- Ms. Gsptlsnz as she appeared in Action Comics #975 (May 2017). Art by Ian Churchill.

Publication information
- Publisher: DC Comics
- First appearance: Superman's Pal Jimmy Olsen #52 (April 1964)
- Created by: Jerry Siegel Curt Swan

In-story information
- Species: Fifth-dimensional imp (Zrfffian)
- Place of origin: 5th Dimension
- Partnerships: Mister Mxyzptlk
- Notable aliases: Gizbie Nyxlygsptlnz
- Abilities: Nigh-omnipotence; Advanced technology;

= Ms. Gsptlsnz =

Ms. Gsptlsnz (/ɡɪzˈpɪtləznəz/ giz-PIT-ləz-nəz), sometimes called Gizpy, is a character who appears in American comic books published by DC Comics. She is a 5th Dimensional Imp commonly in association with the superhero Superman.

Nyxlygsptlnz appears in the sixth season of the Arrowverse series Supergirl, portrayed by Peta Sergeant.

==Publication history==
She was created by Jerry Siegel and Curt Swan, and first appeared in Superman's Pal Jimmy Olsen #52 (April 1964).

==Fictional character biography==
Gzptlsnz first appeared in the comic book series Superman's Pal Jimmy Olsen as a female imp from the same fifth-dimensional plane as Mister Mxyzptlk. Mxyzptlk referred to her as his girlfriend, though Gzptlsnz developed a crush on Jimmy Olsen.

In post-Crisis continuity, Gzptlsnz reappeared in JLA #31 as the leader of a council of imps passing judgement on Qwsp when he went rogue.

Gsptlsnz is later seen in Countdown to Final Crisis when Mxyzptlk is pulled through a portal by Monarch, and again when Mxyzptlk escapes.

In 2011, "The New 52" rebooted the DC universe. In the first issue of the relaunched Action Comics, Mrs. Nyxly was introduced as Clark Kent's landlady. She is aware of Clark's secret identity as Superman. Nyxly is later revealed to be a princess from the fifth dimension. Her real name is Nyxlygsptlnz, also referred to as Ms. Gspltlnz, and she is the wife of Mr. Mxyzptlk and daughter of King Brpxz.

==Powers and abilities==
Gsptlsnz possesses the same powers and weaknesses as other imps, including the ability to fly, teleport, and manipulate reality.

==In other media==

Ms. Gsptlsnz as she appears in Superman: The Animated Series.
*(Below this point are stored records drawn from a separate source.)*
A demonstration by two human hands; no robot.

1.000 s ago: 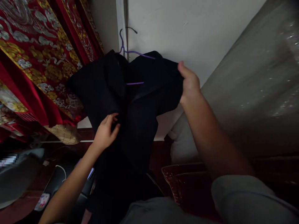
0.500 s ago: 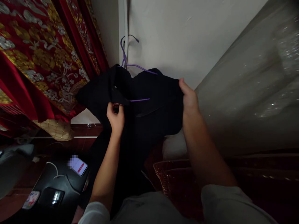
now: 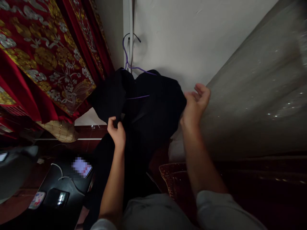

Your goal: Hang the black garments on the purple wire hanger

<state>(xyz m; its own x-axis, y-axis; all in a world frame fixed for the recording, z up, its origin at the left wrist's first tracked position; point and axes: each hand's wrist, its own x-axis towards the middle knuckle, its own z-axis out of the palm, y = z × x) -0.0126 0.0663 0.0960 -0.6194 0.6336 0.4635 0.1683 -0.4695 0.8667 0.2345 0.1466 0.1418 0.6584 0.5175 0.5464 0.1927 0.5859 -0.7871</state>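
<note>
A black shirt (image 3: 155, 108) hangs from a purple hanger (image 3: 139, 69), whose hook is caught on a pale upright pole. The hanger's lower bar shows across the open front of the shirt. My left hand (image 3: 116, 131) pinches the front edge of the shirt on its left side, below the neck opening. At the shirt's right shoulder is my right hand (image 3: 194, 103), its fingers spread and holding nothing. The wrist side of that hand is against the sleeve or very close to it; I cannot tell which.
Red curtains (image 3: 72, 60) with gold and silver embroidery hang at the left. Lower left, a phone (image 3: 82, 167), a white cable (image 3: 61, 176) and a black case-like object (image 3: 56, 198) lie on a dark surface. Greyish plastic sheeting (image 3: 251, 105) covers the right. Glossy dark red furniture (image 3: 177, 175) stands below.
My right hand has let go of the shirt's shoulder and opened. My left hand has moved a little lower with the shirt's front edge, and the shirt's right shoulder has swung inward.
</note>
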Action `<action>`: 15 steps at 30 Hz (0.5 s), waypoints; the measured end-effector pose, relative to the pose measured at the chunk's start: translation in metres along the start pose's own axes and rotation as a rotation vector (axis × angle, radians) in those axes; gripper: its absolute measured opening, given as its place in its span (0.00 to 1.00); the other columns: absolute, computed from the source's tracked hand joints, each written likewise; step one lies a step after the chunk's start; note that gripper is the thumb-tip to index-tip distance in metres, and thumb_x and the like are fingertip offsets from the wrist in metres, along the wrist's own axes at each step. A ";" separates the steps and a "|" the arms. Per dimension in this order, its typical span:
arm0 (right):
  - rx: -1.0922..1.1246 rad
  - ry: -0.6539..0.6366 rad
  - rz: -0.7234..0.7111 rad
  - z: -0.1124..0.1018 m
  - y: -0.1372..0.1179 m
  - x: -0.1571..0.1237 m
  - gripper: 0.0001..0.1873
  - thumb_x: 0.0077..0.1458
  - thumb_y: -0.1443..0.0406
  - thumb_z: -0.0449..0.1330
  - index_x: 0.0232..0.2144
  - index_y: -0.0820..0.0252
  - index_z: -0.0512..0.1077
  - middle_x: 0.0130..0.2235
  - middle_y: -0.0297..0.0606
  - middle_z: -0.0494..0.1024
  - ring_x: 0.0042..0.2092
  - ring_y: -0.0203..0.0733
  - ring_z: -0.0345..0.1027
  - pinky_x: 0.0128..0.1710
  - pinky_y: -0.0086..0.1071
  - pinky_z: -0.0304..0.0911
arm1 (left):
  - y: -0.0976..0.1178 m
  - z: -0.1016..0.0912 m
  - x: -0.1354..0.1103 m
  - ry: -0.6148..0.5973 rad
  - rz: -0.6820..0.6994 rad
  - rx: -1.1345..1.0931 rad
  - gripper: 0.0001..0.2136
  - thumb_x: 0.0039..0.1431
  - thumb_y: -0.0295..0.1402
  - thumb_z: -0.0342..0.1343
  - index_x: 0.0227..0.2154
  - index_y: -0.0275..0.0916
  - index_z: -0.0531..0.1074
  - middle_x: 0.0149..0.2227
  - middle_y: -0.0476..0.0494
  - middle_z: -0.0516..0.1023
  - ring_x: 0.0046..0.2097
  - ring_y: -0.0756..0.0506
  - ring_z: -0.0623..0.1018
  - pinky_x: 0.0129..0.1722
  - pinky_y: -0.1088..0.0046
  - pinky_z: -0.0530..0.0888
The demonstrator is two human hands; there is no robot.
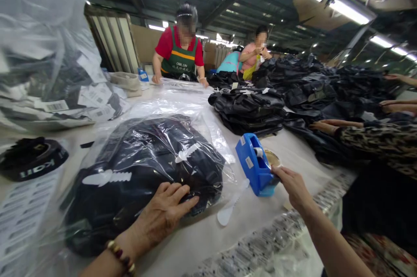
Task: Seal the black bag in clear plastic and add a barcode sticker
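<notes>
A black bag (153, 146) lies inside a clear plastic bag (208, 125) in front of me, with two white tag-like strips showing on it. My left hand (167, 207) rests on the wrapped bag, fingers spread and nothing held. To the right stands a blue tape dispenser (254, 164) with a roll of clear tape (273, 158). My right hand (293, 186) reaches to the roll, thumb and fingers pinched at its edge on the tape. Between the two hands, another white strip (228, 209) lies on the table.
A large clear sack of labels (55, 90) stands at left, above a black roll (32, 159) and label sheets (26, 220). Black bags (250, 107) are heaped at the back right. A co-worker (182, 51) stands opposite; other people's arms (342, 125) reach in from the right.
</notes>
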State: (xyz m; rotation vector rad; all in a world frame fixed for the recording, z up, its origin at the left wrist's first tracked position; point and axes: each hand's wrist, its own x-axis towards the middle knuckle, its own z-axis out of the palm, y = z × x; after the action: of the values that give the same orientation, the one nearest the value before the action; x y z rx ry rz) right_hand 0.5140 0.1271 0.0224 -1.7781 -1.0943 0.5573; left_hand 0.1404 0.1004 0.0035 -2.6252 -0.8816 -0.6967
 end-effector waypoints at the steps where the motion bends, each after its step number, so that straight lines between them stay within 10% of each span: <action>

- Gsptlsnz appears in Superman: The Animated Series, voiced by Sandra Bernhard in the episode "Mxyzpixilated" and Jennifer Hale in "Little Big Head Man".
- Nyxlygsptlnz, also known as Nyxly, appears in the sixth season of Supergirl, portrayed by Peta Sergeant. This version was banished to the Phantom Zone by her father King Brpxz.
- Gsptlsnz appears in the My Adventures with Superman episode "The Ex Games", voiced by Erin Anderson. This version has more of a pixie-like appearance. She and Mxyzptlk try using Superman, Lois, Jimmy, and Kara into unlocking a cosmic anvil, by staging a divorce between them.